## WORK INSTRUCTIONS
Return a copy of every line in the records that includes the word "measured".

==*==

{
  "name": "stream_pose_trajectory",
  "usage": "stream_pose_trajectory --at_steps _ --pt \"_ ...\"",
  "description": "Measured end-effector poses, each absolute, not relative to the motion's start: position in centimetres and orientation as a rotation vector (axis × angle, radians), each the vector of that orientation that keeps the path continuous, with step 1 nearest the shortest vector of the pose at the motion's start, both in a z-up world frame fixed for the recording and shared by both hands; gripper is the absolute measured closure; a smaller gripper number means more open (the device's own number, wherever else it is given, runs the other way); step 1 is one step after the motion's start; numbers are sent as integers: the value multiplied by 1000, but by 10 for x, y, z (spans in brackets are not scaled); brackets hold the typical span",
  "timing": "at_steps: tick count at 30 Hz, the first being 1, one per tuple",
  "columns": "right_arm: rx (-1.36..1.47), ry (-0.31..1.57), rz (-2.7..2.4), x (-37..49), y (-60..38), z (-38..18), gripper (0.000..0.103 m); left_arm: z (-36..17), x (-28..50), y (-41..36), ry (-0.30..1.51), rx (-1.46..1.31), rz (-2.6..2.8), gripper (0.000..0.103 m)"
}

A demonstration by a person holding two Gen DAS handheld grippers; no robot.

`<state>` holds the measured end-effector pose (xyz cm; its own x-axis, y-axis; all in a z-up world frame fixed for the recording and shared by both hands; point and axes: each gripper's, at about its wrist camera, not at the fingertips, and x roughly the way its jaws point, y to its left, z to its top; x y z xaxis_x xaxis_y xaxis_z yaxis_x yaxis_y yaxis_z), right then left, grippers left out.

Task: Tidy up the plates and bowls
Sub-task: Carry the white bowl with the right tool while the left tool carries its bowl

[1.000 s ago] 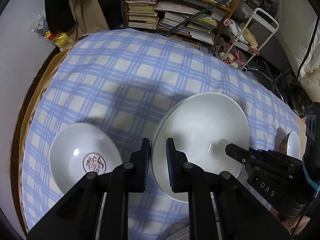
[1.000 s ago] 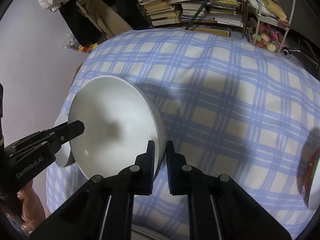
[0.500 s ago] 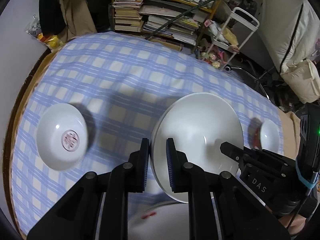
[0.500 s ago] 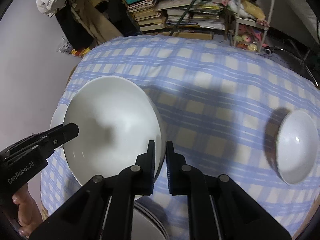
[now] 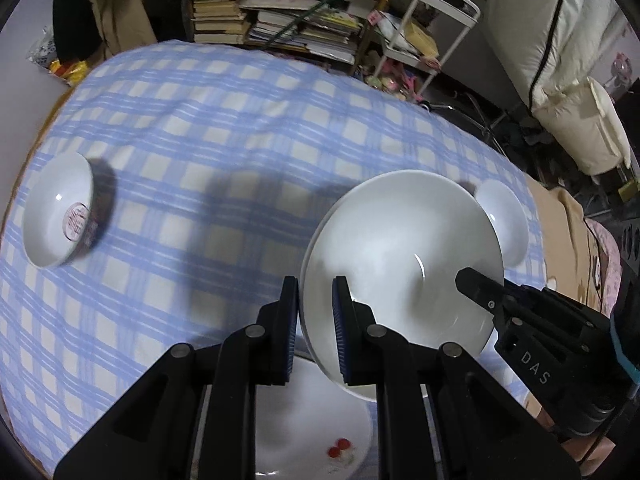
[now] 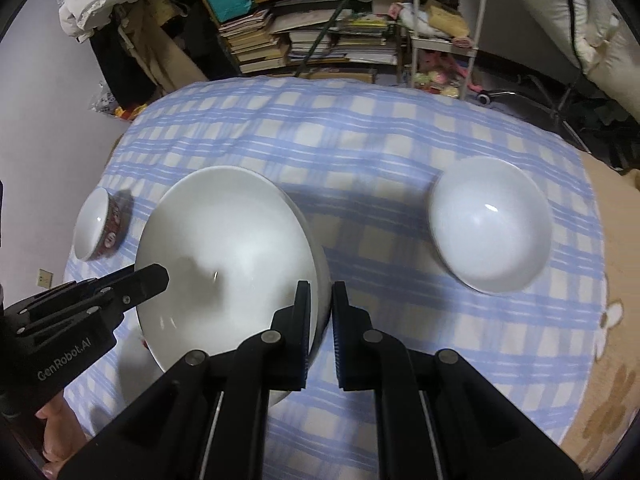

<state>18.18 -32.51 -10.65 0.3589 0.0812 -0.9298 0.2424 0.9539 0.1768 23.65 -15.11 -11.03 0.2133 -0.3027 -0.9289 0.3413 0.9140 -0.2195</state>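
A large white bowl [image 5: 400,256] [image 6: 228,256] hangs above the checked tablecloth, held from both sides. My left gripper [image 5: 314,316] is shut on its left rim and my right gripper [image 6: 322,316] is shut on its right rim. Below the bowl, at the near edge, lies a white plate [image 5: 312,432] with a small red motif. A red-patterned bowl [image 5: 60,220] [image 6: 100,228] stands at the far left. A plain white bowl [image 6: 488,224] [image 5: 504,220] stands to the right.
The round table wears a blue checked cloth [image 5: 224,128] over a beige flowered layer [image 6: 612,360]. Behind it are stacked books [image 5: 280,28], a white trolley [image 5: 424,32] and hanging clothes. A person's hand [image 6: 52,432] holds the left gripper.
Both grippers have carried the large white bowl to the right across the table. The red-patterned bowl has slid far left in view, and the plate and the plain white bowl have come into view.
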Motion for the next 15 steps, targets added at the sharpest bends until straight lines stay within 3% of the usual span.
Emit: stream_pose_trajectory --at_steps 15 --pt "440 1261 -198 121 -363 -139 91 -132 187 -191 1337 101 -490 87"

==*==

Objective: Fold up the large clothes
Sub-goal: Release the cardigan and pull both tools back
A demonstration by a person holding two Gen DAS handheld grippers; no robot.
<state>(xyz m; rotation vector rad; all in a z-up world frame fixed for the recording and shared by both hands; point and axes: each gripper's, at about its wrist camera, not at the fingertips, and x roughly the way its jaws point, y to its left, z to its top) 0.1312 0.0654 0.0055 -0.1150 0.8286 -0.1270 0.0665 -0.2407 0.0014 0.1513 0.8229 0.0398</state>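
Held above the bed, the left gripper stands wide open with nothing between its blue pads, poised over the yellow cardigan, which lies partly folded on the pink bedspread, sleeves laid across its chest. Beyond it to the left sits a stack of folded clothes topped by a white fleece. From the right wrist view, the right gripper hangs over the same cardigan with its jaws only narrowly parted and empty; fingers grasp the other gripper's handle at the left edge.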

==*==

## ANSWER SECTION
  "description": "Measured end-effector poses, each absolute, not relative to the motion's start: position in centimetres and orientation as a rotation vector (axis × angle, radians), each the vector of that orientation that keeps the path continuous, with step 1 nearest the shortest vector of the pose at the motion's start, both in a z-up world frame fixed for the recording and shared by both hands; gripper is the absolute measured closure; a smaller gripper number means more open (the device's own number, wherever else it is given, runs the other way); step 1 is one step after the motion's start; numbers are sent as integers: the value multiplied by 1000, but by 10 for x, y, z (spans in brackets are not scaled); brackets hold the typical span",
`<state>` holds the measured end-effector pose (xyz cm; its own x-axis, y-axis; all in a z-up world frame fixed for the recording and shared by both hands; point and axes: each gripper's, at about its wrist camera, not at the fingertips, and x roughly the way its jaws point, y to its left, z to its top; x y z xaxis_x xaxis_y xaxis_z yaxis_x yaxis_y yaxis_z), right then left, grippers left out.

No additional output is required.